Exercise instructions →
Your output should consist of the data, copied exactly.

####################

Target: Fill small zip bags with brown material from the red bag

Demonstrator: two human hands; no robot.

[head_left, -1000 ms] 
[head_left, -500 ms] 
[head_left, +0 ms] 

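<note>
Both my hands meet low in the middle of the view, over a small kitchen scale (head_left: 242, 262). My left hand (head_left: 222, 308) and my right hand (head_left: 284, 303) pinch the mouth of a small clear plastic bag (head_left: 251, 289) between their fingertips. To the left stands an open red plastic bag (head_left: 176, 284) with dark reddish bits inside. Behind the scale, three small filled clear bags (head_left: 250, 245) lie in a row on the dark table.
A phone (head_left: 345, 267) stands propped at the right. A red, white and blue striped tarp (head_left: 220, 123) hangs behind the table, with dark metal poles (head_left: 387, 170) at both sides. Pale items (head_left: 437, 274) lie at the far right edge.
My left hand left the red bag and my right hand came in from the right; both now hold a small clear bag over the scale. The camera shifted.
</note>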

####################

Response →
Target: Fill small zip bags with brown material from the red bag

Demonstrator: two human hands; no robot.

[head_left, -1000 ms] 
[head_left, -500 ms] 
[head_left, +0 ms] 

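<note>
Both my hands meet low in the middle of the view, over a small kitchen scale (head_left: 242, 262). My left hand (head_left: 222, 308) and my right hand (head_left: 284, 303) pinch the mouth of a small clear plastic bag (head_left: 251, 289) between their fingertips. To the left stands an open red plastic bag (head_left: 176, 284) with dark reddish bits inside. Behind the scale, three small filled clear bags (head_left: 250, 245) lie in a row on the dark table.
A phone (head_left: 345, 267) stands propped at the right. A red, white and blue striped tarp (head_left: 220, 123) hangs behind the table, with dark metal poles (head_left: 387, 170) at both sides. Pale items (head_left: 437, 274) lie at the far right edge.
My left hand left the red bag and my right hand came in from the right; both now hold a small clear bag over the scale. The camera shifted.
</note>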

Nothing more remains to be added to the answer.